Exactly copy the final stretch of the listing below: the line with "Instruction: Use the" and every line after it.

------------------------------------------------

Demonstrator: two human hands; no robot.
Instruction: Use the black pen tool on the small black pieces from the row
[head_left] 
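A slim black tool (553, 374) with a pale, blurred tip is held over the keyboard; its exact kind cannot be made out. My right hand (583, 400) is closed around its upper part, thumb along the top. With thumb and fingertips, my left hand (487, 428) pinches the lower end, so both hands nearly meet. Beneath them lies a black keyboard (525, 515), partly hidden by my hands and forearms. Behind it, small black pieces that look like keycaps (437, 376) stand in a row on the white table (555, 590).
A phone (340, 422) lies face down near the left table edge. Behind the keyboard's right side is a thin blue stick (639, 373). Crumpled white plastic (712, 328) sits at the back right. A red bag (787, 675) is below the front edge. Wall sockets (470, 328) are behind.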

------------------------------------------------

The completed task:
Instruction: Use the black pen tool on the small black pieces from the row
[head_left] 
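A slim black tool (553, 374) with a pale, blurred tip is held over the keyboard; its exact kind cannot be made out. My right hand (583, 400) is closed around its upper part, thumb along the top. With thumb and fingertips, my left hand (487, 428) pinches the lower end, so both hands nearly meet. Beneath them lies a black keyboard (525, 515), partly hidden by my hands and forearms. Behind it, small black pieces that look like keycaps (437, 376) stand in a row on the white table (555, 590).
A phone (340, 422) lies face down near the left table edge. Behind the keyboard's right side is a thin blue stick (639, 373). Crumpled white plastic (712, 328) sits at the back right. A red bag (787, 675) is below the front edge. Wall sockets (470, 328) are behind.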

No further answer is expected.